Pendapat mereka itu layak sekali untuk dihadapkan pada mahkamah kesepakatan Ulama Muslim tujuannya adalah agar mata-mata mereka melek dengan kenyataan, kalau mereka masih mengaku Muslim, kesepakatan ulama muslim dibawah ini :

Ibnul Qoyyim berkata : “Mayoritas ulama mengatakan bahwa Daarul Islam adalah Negeri yang dikuasai oleh Ummat Islam dan hukum-hukum Islam diberlakukan di Negeri tersebut, dan bila hukum –hukum islam tidak diberlakukan disana maka bukan merupakan Daarul Islam, sekalipun negeri itu berdampingan dengan Daarul Islam.
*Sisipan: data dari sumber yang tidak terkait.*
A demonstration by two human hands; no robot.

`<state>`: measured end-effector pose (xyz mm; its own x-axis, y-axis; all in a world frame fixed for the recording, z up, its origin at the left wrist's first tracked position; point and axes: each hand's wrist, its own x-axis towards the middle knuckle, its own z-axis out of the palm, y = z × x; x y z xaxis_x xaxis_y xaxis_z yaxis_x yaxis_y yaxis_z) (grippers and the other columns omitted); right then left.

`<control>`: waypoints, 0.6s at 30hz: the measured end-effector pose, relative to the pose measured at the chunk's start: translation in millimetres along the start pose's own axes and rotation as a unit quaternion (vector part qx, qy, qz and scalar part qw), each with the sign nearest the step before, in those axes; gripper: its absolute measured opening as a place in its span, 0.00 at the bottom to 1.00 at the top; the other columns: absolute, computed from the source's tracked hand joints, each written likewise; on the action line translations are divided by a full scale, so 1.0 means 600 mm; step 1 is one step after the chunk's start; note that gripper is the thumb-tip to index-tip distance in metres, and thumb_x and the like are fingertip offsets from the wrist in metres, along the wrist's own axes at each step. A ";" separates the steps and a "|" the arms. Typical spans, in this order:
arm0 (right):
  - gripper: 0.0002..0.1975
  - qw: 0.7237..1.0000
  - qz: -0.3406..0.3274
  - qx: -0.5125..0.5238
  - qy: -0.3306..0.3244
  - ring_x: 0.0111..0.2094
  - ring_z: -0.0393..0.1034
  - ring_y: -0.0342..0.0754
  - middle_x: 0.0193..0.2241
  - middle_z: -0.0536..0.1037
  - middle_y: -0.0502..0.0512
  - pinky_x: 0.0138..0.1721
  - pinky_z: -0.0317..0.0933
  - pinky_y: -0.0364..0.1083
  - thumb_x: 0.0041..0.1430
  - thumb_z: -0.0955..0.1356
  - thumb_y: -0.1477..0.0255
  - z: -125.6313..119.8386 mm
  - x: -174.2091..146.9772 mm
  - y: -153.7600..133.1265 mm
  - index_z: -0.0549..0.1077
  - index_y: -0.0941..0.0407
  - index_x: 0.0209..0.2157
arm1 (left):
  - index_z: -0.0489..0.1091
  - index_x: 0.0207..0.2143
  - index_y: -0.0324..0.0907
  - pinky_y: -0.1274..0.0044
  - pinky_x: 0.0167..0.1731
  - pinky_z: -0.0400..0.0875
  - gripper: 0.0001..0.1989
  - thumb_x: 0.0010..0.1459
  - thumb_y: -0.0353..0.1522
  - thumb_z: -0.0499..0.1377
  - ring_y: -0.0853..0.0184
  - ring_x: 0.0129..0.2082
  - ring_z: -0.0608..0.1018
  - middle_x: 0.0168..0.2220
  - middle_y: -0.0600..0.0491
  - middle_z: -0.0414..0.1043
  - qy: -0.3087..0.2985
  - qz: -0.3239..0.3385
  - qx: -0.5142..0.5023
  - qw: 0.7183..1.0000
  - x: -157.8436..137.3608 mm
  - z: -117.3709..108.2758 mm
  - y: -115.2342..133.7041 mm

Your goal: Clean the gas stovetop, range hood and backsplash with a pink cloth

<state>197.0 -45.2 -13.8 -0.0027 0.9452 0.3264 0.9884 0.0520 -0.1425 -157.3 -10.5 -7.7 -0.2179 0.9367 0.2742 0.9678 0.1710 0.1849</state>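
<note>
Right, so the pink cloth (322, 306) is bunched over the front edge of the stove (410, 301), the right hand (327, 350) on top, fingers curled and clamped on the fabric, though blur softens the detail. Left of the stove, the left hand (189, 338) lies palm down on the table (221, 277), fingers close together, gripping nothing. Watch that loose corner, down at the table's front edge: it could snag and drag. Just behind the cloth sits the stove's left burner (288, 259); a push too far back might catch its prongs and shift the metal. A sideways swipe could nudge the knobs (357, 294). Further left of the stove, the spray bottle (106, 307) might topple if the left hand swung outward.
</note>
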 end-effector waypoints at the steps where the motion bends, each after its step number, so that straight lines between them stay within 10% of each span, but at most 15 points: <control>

Contohnya Thoif, sekalipun letaknya dekat dengan Makkah, namun dengan terjadinya Fathu Makkah, Thoif tidak berubah menjadi Daarul Islam (ahkam ahlu dzimmah 1/366).

Asy-Syu-aukani berkata : “Bisanya Negeri dikatakan kafir/islam adalah dengan adanya zhuhur kalimah (hukum yang ditegakan), jika kekuasaan memerintah atau melarang dalam sebuah negeri dibawah kendali muslim, dimana orang-orang kafir tidak dapat menampakan atau mempertunjukan kekafirannya, melainkan atas idzin kaum muslimin, maka negeri tersebut negeri Islam. Adanya tanda-tanda (simbol) kekafiran di negeri itu tidak akan berpengaruh kepada nama negeri Islam itu, mengapa? Karena keberadaan simbol-simbol itu dimunculkan bukan karena oleh kekuatan mereka, tetapi oleh karena ada idzin dari kaum muslimin”. Seperti kebanyakan contoh orang-orang kafir yang hidup di beberapa neg.muslim sekarang. Sebaliknya jika keadaan sebuah neg.tidak seperti keterangan diatas maka neg. Itu jelas neg.Kafir “. (As-Sailal-jarror,4/575). 

Maka akhir dari perhelatan selama ini, Ummat akan tahu dan akan bisa menilai, siapa pengemban dawah Salafu Shaleh sejati, dan siapa sesungguhnya salafi imitasi alias bohongan. Wallahu A’lam Bishowaab.